*Required action*
Your task is to tally the lines of the listing containing the word "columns" and report the figure alone.
----
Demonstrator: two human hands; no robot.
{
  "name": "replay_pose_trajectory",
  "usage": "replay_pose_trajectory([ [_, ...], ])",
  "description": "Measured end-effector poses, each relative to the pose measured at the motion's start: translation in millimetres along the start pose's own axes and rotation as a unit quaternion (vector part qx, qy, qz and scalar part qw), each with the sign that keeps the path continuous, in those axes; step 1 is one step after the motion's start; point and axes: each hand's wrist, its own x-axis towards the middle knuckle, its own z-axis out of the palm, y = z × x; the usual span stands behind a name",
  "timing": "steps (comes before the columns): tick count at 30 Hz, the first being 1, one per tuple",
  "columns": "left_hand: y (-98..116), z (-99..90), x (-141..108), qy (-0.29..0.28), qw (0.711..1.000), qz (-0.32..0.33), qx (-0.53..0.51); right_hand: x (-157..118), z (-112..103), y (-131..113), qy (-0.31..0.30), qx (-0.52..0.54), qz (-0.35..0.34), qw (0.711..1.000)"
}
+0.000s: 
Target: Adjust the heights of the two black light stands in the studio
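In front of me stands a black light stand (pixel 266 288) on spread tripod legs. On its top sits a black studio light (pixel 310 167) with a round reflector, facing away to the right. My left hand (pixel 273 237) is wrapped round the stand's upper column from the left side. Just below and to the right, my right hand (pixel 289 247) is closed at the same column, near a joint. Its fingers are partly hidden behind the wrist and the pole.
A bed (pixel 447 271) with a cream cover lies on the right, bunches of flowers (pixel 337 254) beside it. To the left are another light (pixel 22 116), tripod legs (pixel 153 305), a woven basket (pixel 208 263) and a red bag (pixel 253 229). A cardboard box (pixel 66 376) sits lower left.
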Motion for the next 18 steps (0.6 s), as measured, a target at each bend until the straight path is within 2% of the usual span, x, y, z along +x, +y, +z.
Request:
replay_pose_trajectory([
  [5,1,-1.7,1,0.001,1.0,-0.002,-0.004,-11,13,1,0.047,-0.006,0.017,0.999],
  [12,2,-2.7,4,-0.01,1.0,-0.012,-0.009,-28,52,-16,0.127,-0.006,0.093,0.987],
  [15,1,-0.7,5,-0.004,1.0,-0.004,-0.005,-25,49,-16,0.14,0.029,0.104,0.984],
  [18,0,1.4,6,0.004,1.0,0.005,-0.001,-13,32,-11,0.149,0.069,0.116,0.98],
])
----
*Exercise output*
2